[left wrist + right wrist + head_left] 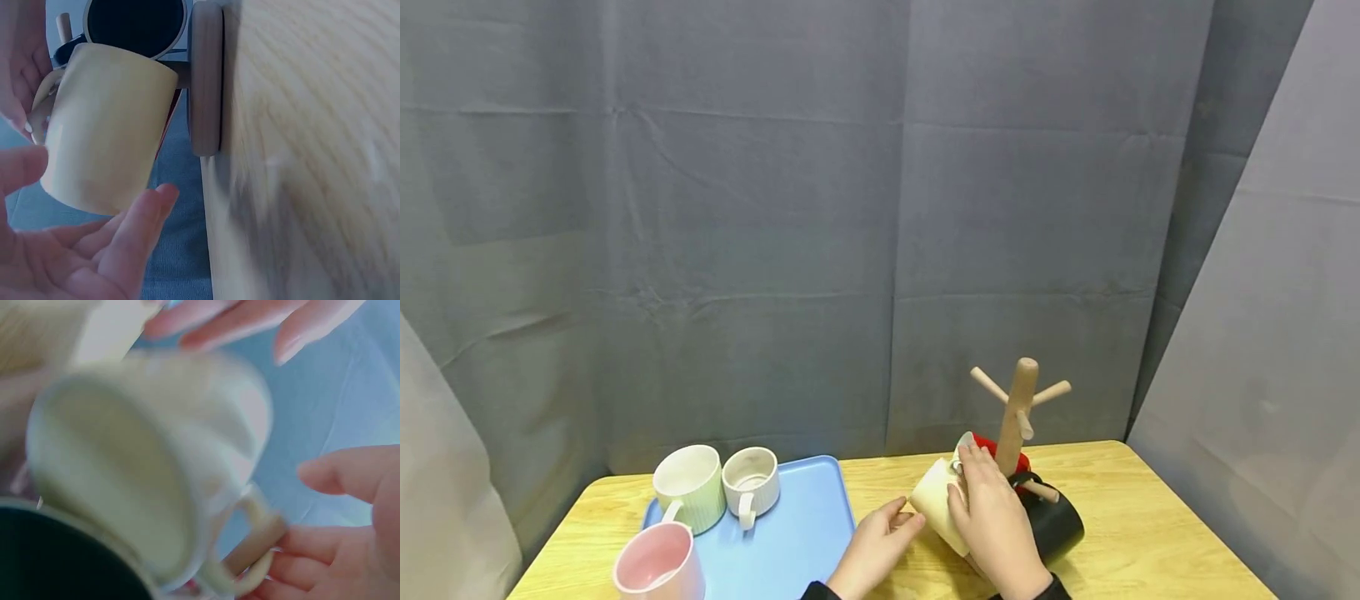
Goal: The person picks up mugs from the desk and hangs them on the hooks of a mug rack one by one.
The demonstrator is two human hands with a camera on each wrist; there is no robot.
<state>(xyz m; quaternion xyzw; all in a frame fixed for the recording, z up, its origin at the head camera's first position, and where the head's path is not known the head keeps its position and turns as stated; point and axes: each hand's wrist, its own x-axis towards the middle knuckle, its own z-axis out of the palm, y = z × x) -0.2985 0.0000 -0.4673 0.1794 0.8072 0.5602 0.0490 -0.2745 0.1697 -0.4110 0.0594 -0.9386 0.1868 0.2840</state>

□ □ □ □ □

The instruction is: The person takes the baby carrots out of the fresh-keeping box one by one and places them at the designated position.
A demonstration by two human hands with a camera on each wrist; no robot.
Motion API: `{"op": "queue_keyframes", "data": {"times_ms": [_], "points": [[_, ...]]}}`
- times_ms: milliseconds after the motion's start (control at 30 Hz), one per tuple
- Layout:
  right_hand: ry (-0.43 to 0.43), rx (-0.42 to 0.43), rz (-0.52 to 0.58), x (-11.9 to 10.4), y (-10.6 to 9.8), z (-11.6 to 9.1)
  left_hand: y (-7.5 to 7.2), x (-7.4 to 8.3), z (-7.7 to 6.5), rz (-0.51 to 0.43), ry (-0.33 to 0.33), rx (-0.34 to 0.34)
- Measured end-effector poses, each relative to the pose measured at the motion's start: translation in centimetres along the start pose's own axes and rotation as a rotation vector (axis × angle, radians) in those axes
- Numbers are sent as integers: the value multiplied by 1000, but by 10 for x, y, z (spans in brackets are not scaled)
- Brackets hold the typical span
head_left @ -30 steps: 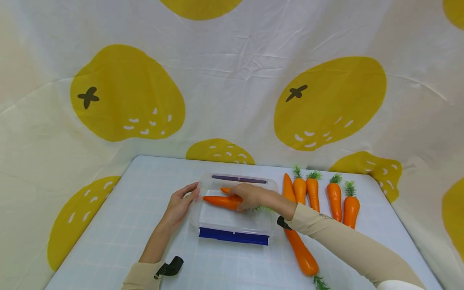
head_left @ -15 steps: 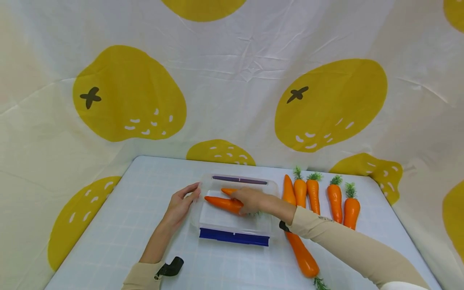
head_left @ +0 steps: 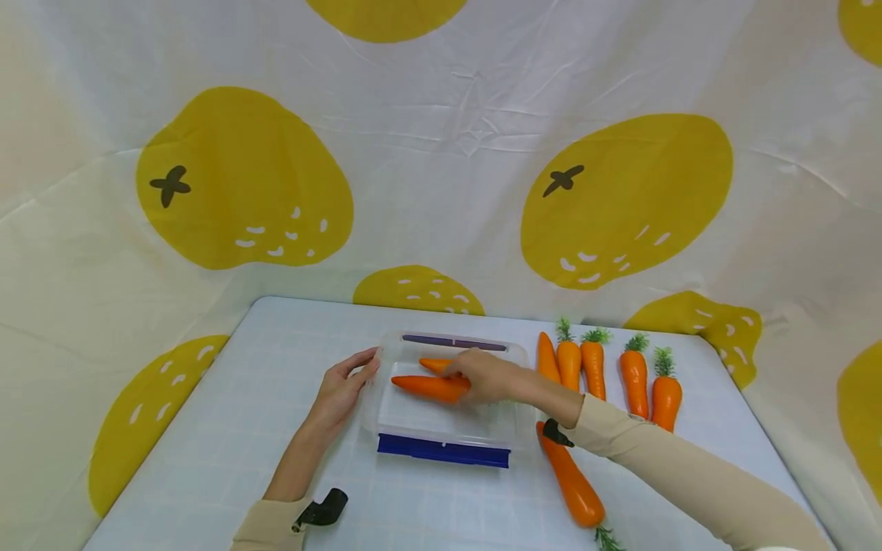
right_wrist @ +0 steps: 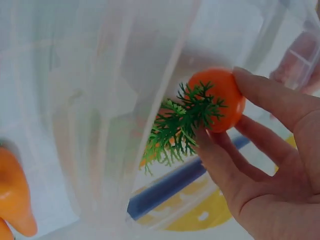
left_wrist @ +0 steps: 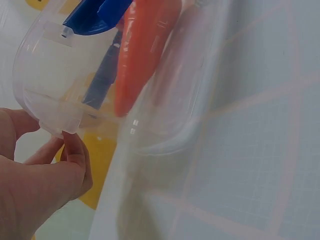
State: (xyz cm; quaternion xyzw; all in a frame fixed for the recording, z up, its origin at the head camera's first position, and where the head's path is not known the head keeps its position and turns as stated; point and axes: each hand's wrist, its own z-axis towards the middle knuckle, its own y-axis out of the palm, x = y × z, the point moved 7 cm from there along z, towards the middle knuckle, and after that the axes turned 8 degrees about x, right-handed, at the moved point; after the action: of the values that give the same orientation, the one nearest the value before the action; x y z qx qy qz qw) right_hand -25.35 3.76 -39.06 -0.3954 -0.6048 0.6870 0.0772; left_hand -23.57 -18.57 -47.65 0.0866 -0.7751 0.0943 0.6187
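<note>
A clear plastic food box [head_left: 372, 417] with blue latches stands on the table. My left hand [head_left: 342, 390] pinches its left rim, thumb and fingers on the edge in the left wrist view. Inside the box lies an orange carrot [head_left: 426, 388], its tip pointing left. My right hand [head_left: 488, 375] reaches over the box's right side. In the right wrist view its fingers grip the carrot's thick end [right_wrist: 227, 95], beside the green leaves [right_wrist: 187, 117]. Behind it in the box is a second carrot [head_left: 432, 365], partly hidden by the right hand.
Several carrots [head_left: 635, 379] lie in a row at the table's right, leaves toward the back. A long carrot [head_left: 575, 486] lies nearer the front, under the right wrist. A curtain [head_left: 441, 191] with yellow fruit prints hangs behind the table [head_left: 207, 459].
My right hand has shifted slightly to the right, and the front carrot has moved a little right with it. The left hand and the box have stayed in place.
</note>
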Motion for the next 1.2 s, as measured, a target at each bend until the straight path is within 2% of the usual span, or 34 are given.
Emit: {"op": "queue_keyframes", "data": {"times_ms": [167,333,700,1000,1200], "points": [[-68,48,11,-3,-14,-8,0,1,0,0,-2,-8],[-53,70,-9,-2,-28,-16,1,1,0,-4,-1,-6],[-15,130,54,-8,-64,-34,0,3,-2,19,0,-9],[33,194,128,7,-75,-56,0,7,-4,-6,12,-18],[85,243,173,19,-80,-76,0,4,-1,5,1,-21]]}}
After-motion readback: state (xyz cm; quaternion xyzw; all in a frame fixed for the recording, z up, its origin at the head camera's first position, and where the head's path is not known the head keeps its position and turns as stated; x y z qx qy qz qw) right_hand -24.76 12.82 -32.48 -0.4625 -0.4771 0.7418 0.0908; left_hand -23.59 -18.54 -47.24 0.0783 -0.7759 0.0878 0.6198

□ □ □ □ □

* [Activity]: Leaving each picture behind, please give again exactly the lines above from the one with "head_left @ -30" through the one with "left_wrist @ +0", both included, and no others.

* [Response]:
head_left @ -30 steps: 
head_left @ -15 steps: 
head_left @ +0 steps: 
right_wrist @ +0 steps: 
left_wrist @ +0 steps: 

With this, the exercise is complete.